The information is compiled, and students' progress is charted from one quarter to the next.

"We look at 'What are the implications for instruction?' " said Miller. "Every quarter, we want to know what these assessments can tell us about how each student is doing. If they're not doing what we think they could, we focus on that and figure out what to do better."

Focusing on tests

Morningstar said, "Our students have become very proficient at performance-based tests. That's what we focus on."

The emphasis on reading starts early. Kindergartners receive reading instruction -- three students to a tutor -- several times a week. First-graders who need it get one-on-one reading instruction.

The reading program is one part of the work done by a school improvement team of about 25 parents, teachers and staff members -- including instructional assistants and the school secretary -- that meets weekly. The team compiled a strategy that includes such details as lists of spelling words and outlines of historic events that students should know at each grade level.

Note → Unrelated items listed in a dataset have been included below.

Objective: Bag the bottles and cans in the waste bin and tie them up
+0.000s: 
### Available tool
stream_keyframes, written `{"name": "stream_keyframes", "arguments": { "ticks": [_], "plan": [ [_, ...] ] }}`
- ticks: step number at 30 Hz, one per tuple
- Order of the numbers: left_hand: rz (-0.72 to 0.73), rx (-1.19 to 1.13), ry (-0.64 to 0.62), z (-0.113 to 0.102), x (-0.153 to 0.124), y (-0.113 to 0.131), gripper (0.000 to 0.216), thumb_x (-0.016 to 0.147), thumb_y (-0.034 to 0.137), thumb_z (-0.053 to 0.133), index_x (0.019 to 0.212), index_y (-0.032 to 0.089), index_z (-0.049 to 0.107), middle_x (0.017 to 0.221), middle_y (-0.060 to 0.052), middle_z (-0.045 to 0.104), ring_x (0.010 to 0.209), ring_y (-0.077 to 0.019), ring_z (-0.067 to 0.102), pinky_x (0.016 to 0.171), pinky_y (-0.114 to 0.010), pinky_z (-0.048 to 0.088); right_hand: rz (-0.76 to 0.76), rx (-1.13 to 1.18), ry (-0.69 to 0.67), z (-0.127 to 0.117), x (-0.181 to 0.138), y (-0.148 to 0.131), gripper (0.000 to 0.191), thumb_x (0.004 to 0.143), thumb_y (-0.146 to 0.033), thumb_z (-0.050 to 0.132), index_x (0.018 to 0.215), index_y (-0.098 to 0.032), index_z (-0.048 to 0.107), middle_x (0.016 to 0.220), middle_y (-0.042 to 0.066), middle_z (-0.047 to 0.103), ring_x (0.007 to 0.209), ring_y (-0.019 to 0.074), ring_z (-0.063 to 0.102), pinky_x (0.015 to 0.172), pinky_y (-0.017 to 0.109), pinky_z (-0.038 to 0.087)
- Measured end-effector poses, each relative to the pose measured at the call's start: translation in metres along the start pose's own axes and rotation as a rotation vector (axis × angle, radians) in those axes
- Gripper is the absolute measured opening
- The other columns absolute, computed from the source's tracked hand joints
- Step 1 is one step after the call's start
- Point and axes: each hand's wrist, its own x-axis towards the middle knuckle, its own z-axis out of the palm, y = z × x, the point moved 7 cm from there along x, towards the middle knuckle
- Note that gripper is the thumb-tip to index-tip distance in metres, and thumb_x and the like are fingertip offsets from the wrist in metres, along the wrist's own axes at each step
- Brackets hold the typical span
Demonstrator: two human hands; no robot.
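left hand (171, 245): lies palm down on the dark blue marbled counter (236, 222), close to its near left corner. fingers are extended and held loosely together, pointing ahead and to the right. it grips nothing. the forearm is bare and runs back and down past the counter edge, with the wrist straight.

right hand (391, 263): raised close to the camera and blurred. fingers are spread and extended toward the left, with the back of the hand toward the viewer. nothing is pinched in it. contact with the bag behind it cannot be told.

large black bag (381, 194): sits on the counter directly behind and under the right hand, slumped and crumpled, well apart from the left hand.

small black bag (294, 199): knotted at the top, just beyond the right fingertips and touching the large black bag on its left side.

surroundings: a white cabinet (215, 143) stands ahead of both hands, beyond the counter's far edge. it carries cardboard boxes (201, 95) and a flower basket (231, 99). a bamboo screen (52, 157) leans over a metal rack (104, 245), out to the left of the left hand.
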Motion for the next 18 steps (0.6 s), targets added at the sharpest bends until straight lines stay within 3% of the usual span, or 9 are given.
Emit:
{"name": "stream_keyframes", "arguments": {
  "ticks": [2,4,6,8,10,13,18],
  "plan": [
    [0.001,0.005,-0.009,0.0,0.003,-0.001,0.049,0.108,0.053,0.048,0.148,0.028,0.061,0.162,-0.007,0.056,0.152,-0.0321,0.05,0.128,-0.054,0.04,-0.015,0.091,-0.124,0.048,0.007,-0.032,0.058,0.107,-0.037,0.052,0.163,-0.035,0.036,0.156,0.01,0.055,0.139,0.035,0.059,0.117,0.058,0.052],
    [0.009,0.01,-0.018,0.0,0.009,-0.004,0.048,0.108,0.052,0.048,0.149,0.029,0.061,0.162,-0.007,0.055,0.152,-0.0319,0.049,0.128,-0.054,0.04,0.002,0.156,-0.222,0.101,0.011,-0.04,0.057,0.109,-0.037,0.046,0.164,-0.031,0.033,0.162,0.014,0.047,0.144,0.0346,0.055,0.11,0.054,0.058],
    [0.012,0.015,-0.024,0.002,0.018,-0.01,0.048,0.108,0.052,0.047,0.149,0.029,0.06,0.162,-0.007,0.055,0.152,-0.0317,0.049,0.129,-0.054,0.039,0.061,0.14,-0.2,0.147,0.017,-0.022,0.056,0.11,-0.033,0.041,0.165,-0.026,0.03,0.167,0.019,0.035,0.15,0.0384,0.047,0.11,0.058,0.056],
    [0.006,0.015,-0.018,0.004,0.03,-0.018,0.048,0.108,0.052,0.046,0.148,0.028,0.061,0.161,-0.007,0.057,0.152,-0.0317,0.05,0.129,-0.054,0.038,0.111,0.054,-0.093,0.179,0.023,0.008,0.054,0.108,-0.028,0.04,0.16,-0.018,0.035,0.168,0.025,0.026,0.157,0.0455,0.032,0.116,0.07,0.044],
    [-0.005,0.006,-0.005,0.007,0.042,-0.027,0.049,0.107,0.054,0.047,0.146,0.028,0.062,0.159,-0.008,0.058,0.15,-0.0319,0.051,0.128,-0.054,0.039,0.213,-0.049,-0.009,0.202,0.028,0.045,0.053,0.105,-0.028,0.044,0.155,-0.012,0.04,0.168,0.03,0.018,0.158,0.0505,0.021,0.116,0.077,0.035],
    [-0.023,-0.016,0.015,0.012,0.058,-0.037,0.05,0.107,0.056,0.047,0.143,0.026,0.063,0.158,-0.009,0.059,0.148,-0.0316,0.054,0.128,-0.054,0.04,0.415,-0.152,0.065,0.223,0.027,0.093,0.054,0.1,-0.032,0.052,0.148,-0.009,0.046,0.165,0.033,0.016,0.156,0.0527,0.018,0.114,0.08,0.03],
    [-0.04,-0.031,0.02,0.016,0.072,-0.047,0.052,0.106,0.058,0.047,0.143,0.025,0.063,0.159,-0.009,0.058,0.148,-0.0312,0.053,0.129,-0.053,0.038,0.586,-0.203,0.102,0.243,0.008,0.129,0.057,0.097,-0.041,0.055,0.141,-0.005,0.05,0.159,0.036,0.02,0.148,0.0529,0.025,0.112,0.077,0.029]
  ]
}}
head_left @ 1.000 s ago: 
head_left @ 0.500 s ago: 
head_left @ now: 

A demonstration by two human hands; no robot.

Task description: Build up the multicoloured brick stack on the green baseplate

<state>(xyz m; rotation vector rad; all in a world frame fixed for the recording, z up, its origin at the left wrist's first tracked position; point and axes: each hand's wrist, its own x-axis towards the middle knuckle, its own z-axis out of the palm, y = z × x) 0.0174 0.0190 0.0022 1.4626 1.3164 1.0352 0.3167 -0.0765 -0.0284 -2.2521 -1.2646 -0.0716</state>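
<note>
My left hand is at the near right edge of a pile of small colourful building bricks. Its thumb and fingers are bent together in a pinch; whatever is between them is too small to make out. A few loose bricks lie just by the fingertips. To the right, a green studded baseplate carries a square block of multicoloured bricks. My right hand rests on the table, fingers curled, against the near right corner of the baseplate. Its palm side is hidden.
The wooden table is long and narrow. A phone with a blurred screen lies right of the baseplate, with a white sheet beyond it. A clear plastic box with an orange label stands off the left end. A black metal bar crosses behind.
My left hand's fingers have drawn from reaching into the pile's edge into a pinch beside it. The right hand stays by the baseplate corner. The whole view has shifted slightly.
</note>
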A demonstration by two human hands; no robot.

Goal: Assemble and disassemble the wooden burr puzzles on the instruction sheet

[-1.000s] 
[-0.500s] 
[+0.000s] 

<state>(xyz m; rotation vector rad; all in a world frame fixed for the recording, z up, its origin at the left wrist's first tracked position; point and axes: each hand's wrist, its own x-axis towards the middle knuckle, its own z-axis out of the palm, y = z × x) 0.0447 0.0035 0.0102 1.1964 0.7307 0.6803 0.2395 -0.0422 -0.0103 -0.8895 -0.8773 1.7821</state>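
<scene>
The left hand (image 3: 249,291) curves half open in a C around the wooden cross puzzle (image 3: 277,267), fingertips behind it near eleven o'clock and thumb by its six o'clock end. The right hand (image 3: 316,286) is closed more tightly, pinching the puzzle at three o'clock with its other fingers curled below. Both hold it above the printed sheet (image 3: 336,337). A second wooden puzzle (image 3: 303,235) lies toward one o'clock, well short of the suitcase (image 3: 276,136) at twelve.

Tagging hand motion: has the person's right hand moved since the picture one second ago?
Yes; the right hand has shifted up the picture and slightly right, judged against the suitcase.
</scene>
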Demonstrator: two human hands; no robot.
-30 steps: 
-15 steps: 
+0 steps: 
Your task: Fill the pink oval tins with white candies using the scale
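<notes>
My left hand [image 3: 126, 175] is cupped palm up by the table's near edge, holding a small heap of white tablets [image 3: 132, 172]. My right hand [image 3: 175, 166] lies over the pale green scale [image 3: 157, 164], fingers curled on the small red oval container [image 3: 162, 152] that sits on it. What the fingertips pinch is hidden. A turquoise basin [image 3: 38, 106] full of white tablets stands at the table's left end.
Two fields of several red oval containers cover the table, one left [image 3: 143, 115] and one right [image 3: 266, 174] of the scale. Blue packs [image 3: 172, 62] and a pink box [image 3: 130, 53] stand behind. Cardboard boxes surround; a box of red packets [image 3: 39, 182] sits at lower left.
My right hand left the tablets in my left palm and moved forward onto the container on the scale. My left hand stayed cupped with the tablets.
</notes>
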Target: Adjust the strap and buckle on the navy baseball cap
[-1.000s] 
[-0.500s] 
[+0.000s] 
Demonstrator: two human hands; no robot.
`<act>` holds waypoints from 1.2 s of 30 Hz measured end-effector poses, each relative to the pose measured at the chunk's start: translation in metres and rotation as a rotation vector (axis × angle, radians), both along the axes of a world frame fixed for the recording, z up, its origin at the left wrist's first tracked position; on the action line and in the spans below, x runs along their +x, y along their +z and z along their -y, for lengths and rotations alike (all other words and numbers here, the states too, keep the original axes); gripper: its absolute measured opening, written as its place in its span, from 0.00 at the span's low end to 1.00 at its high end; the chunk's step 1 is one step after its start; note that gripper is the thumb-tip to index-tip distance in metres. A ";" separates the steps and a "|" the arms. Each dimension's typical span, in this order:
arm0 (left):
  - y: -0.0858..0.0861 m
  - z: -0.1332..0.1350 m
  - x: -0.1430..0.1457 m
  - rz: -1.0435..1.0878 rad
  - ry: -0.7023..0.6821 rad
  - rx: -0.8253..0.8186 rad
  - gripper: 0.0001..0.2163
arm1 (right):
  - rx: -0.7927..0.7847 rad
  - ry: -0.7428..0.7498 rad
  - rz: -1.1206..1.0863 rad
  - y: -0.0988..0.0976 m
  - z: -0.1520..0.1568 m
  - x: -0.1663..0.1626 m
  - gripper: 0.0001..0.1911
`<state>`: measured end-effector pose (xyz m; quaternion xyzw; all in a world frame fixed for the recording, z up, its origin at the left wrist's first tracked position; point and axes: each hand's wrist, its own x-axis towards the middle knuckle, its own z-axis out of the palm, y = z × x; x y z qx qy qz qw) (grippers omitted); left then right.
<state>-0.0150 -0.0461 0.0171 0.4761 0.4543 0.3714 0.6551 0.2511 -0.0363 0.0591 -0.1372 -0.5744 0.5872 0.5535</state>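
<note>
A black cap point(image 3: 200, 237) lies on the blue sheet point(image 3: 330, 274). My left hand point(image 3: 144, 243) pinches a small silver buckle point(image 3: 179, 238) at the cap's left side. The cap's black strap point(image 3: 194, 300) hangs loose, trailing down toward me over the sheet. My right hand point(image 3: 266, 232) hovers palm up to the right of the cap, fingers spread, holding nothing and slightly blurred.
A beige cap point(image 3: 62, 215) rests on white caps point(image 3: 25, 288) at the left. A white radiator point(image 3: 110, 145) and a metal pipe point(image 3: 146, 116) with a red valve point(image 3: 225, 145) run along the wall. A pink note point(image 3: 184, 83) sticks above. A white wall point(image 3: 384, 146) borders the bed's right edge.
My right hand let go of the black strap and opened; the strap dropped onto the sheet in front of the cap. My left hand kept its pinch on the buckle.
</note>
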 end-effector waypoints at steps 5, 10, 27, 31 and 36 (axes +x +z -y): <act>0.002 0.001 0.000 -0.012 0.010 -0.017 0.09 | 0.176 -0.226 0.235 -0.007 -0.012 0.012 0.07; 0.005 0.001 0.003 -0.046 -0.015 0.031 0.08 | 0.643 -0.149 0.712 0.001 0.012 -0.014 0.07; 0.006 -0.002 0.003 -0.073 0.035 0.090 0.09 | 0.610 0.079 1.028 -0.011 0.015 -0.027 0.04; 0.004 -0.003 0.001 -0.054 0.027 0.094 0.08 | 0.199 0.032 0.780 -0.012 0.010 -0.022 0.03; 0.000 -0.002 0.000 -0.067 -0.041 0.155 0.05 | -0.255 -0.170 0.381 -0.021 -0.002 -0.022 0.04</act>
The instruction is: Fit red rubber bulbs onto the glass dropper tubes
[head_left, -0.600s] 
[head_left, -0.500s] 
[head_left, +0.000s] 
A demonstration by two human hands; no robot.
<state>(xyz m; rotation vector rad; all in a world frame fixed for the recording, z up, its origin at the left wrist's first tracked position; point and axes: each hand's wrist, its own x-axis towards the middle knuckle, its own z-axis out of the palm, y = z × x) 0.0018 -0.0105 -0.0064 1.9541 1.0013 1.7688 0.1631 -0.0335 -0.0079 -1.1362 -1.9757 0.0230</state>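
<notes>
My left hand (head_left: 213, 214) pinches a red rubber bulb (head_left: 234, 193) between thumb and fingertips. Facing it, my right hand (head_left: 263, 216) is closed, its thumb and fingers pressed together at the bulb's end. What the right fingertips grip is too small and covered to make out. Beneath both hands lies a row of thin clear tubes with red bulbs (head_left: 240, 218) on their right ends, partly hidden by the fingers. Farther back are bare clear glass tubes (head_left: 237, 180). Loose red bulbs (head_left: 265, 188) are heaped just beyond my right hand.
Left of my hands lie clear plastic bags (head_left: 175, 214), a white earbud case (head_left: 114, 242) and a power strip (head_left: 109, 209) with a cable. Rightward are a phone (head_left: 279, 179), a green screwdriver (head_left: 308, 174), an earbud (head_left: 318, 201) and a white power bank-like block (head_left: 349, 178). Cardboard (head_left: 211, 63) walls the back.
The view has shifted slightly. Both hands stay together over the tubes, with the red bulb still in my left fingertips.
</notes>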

"Every activity at the school in some way relates to our school improvement plan," Morningstar said. "Everything is instructional. Everything we do we try to gear somehow to be part of that master plan."

Other factors also are likely contributors to Manor Woods' scores:

When the school opened 3 1/2 years ago, Morningstar, a longtime Howard County educator, picked his staff -- which includes such specialists as Miller, who has a doctorate in reading -- and devised an instruction plan from the ground up.

The school administration and staff members communicate frequently and volunteer extra time to tutor students in reading.

The school has about 25 parent volunteers, each of whom spends several hours a week at the school.

The students are relatively affluent and socioeconomically homogenous. School discipline problems are minimal. Turnover is 4 percent, compared with the 25 percent state average.

Manor Woods is in a quiet, rural area on the western edge of Ellicott City where housing developments of large homes on 3-acre lots increasingly dot the landscape.

Affluence and stability

Such affluence and stability are also typical among families of children at Somerset Elementary School in Chevy Chase, where third- and fifth-graders also achieved the excellent rating on the MSPAP last school year, said Principal Ray Myrtle.

"That doesn't surprise me," Moody said. "You have to look at where they were starting from and where they've gone. These schools are going to do a little better. They don't have as far to move, and we'd expect them to be up there first."

Leslie Wilson, head of testing for the Howard school system, said, "Because of the affluence, it would be easy to write off these results as biased. But that's not the case. What this shows is that these standards can be achieved. That's what's important here."

Friday, when the results were officially released, students and staff members at Manor Woods threw a party with a huge cake and golf shirts for the staff.

They will send letters to the students who were fifth-graders last year to let them know how well they did. And they will have another school rally Friday to celebrate again.